The information provided in the initial commentary are reasons for questions but do not constitute research to support the conclusions.

We are all aware of the furore that the apparent blatant discrepancy between exit polls and declared results in Ohio caused across our blogs in 2004. Reams were written about it, vast amounts of statistical analysis was produced. Much of it was faulty and lacked academic rigor. Some was much more detailed and prompted the beginning of serious research.

The best of this initial work was undertaken by a contributor to the blog that I had setup called New International Times. She is a remarkable person. In her fifties, she had been a professional classical musician before undertaking a change of direction and working for a new degree in psychology.

With a real interest and aptitude for statistical analysis, she became intrigued by the work being undertaken on Daily Kos. Many of the posts, that included voluminous graphs and tables, were being questioned by a few at a time when the “gestalt” on the site was to support the overwhelming desire to prove that the election was stolen.

So began our contributor’s work. Her background was a bit different from the main contributors to our site. Unlike us, she was not a Liberal Democrat but a member of the Labour Party, despite her disgust with Blair and what she saw as his betrayal of the principles of socialism with she had first become attracted to what became known in the UK as “Old Labour”.

Not surprisingly, her motivation was to prove that those who doubted the worrying evidence of manipulation of the election results in Ohio provided by the exit polls were wrong to do so.
The intensity of her work increased as she found the material far more complex than she had originally supposed. Of even greater concern to her, it pointed to a different conclusion than that which she had originally set out to prove.

At that point, she felt it important that her work was capable of serious academic review, as it would undoubtedly be challenged. As a consequence, she developed what had originally been intended as a detailed diary into a full and lengthy thesis. Despite it formality, Marcos agreed that it was published simultaneously on New International Times and Daily Kos.

She was right that her work would come under exacting scrutiny. It was picked up by academia in the United States and underwent the severest of peer review. It withstood the harshest of these critical examination by others, peer reviews that at times placed her under considerable personal stress.

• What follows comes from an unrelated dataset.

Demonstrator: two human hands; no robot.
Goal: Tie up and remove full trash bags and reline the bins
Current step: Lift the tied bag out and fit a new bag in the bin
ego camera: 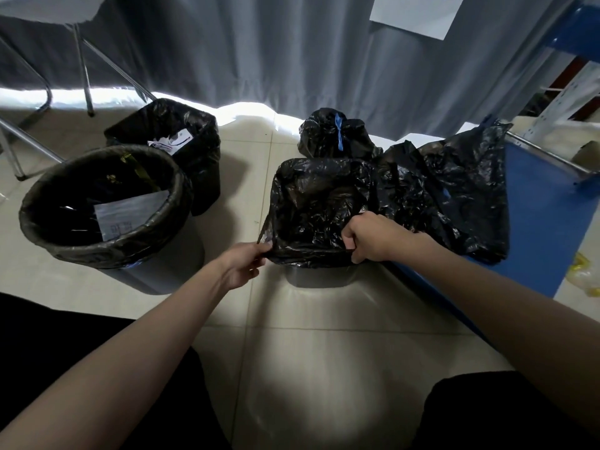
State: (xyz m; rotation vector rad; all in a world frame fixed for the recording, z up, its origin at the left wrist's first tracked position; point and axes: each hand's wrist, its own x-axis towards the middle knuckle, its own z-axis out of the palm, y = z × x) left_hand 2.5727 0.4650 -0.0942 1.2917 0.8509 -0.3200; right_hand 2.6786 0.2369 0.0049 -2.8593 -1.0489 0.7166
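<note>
A small grey bin stands on the floor in front of me with a fresh black liner spread over its rim. My left hand pinches the liner's near left corner. My right hand is closed on the liner's near right edge. Behind this bin sits a tied black trash bag with a blue tie. At the left, a round bin and a square bin both hold black liners with paper waste inside.
More loose black bags are draped over a blue shelf unit on the right. Metal chair legs stand at the back left. A grey curtain hangs behind. The floor is pale tile.
</note>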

The final outcome was that she was invited as a speaker to the main post-election conference of those who are expert in the disciplined analysis of polling data in the States and became a paid researcher in the research team of a Professor of one of your leading universities who specialises in this subject.

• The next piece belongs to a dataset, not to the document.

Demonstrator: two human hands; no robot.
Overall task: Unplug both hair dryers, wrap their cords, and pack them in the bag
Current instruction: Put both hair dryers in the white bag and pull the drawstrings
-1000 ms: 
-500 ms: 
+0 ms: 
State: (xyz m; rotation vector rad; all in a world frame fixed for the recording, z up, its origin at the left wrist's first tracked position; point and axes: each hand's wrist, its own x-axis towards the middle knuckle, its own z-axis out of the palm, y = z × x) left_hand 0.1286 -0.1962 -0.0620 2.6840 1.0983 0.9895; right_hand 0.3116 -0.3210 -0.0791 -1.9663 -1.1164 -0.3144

I am not a statistician, nor would I pretend to have the knowledge to contribute seriously on the subject of the apparent anomalies between exit polls and results. I do know the honesty of the person who began the first really serious analysis of the 2004 exit poll data, know her original intentions and know the integrity with which she brought to her work that led to her conclusions that did not fit well with her political leanings nor her original intentions.

Four years on, I have difficulty in awakening further interest in this subject. It is, of course, right that bloggers continue to raise questions for which they feel they do not have the answers. To raise those questions, however, is not to produce proof capable of rigorous scrutiny and to contend that this is clear and irrefutable evidence of the claims of this writer to support the statement with which he apparently concurs that “… there something very wrong with the 2004 election results, i.e., the election was almost certainly stolen.”

By all means let us maintain scrutiny, but let us not do so in a way that distracts from the far more interesting area of voter suppression, which I believe is of far greater importance in the outcome of US elections.